Sandpiper field also is a marginal field that could draw attention if BP elects to proceed with Northstar/Seal Beach development.
Soon after Amerada Hess in 1986 disclosed extension of that field with the first Northstar well, Shell enhanced the possibility of commercial development in the area with acknowledgement of a discovery on manmade Sandpiper Island 11 miles northwest of Seal Island.
Shell's discovery well flowed at stabilized rates of 500-2,500 b/d of 40-52 gravity oil through 30/64-2 in. chokes. Flows in the 12,575 ft well came from two Sadlerochit zones below 11,910 ft measured depth. The well also produced gas at a rate of 18.5 MMcfd.
GAS FIELDS
The future of three discoveries of the 1970s west of the ANWR boundary is uncertain.
One of the fields is Point Thomson, a 1977 gas/condensate find drilled by Exxon 5 miles west of ANWR and 50 miles east of Prudhoe Bay. The discovery well, 1A Alaska State on Flaxman Island, and confirmation wells proved reserves estimated at 3 tcf of gas and 200 million bbl of condensate.
Kavik and Kemik gas fields farther south are believed to hold more than 1 tcf of gas reserves. With no present means of marketing North Slope gas, the two gas fields are unlikely candidates for early development.
Alaska's DNR, impatient over the delay in Point Thomson development, gave Exxon notice to come up with an acceptable development plan by Apr. 30 or face losing about 55,000 acres from the 83,825 acre Point Thomson Unit. Acreage sliced from the unit would be offered as part of a North Slope lease sale in 1998.
WEST SAK
A huge, currently noncommercial oil pool that has been on the back burner since 1989 on the North Slope is once again under study for possible development.
The resource is the West Sak pool, which overlies deeper producing horizons in Kuparuk River field. West Sak contains about 16 billion bbl of OOIP, or about 6 billion bbl less than Prudhoe Bay's OOIP. West Sak crude gravities range from less than 15 to 22, but closeness to permafrost gives it a high viscosity likened to molasses.
"We have formed a West Sak assessment team and will work with co-owners and with the ARCO Exploration & Technology Group at Plano doing some new research," said Ken Thompson, ARCO Alaska president. "We will be looking at technology support and research."
Thompson said the assessment team is looking at directionally drilling multiple laterals as a possible means of reducing drilling costs by as much as 30%. Completion technologies also are under study.
The West Sak sand is a very friable unconsolidated rock, which poses the problem of keeping sand entry under control while still allowing good production rates.
"We are examining different miscible gas injection scenarios and comparing that with waterflood to see if we can find a viable commercial process,Thompson said. "We are also looking at different ways of lowering costs of facilities."
The timetable calls for completion of studies by late summer.

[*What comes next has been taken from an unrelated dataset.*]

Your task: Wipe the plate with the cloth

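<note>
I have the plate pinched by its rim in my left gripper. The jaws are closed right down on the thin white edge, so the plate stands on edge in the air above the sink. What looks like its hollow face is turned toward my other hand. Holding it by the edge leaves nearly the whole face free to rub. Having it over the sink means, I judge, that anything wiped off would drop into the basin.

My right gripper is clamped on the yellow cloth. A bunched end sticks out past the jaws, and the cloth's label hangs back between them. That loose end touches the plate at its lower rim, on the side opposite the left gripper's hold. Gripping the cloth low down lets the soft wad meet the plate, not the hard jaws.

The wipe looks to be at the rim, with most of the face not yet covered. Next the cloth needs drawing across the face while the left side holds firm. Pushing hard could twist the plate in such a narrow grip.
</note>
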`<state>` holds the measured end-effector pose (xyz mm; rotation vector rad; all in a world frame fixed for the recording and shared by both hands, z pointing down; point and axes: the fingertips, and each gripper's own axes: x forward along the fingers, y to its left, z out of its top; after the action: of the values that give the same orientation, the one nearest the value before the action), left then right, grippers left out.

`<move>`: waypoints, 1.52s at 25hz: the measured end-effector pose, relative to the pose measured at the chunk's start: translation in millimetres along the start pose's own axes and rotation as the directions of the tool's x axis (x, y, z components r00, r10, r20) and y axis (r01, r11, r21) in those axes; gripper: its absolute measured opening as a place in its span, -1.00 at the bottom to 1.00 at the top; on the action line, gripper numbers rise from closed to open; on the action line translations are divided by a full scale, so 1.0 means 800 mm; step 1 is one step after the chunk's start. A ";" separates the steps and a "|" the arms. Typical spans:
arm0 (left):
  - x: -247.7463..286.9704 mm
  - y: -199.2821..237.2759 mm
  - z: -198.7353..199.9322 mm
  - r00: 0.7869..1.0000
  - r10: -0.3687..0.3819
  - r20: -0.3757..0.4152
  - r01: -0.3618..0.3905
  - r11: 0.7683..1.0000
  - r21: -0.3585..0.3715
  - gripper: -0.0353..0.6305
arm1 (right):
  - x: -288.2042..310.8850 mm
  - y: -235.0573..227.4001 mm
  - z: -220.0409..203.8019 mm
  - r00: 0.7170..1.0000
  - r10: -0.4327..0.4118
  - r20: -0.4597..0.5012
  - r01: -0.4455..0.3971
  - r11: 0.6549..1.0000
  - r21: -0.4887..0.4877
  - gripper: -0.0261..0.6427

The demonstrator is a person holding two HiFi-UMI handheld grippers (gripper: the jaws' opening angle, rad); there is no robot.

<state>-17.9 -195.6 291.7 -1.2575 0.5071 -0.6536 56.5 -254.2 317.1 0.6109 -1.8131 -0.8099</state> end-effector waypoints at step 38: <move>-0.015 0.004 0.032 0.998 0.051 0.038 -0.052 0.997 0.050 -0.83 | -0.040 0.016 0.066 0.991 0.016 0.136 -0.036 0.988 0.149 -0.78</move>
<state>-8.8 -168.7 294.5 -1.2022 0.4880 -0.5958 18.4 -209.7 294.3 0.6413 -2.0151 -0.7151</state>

"At the end of studies, we will assess moving ahead with field work," Thompson said. "If we find the project is still not commercial, we will work with the state of Alaska to consider tax or royalty changes to move West Sak and see if we need any federal assistance for heavy oil."
West Sak has been in limbo since 1989, when ARCO suspended a 25 well drilling and production test program designed to bring the pool on production in the mid-1990s. The company blamed suspension of the program on changes by the state in the economic limit factor (ELF), which helps determine oil and gas severance tax assessments, that were aimed at increasing severance taxes in Prudhoe Bay and Kuparuk River fields.
West Sak would be affected because plans called for producing Kuparuk's developed pay and the shallower West Sak pay through the same facilities.
Changes in ELF meant West Sak production would be penalized by higher taxes if it were combined with Kuparuk production. ARCO said the project could not afford higher taxes, nor could it afford the cost of installing a duplicate set of facilities.
The revival of interest in West Sak, Thompson said, stemmed partly from decreased drilling costs and in part because state leaders were open to providing economic incentives that would help companies develop marginal fields.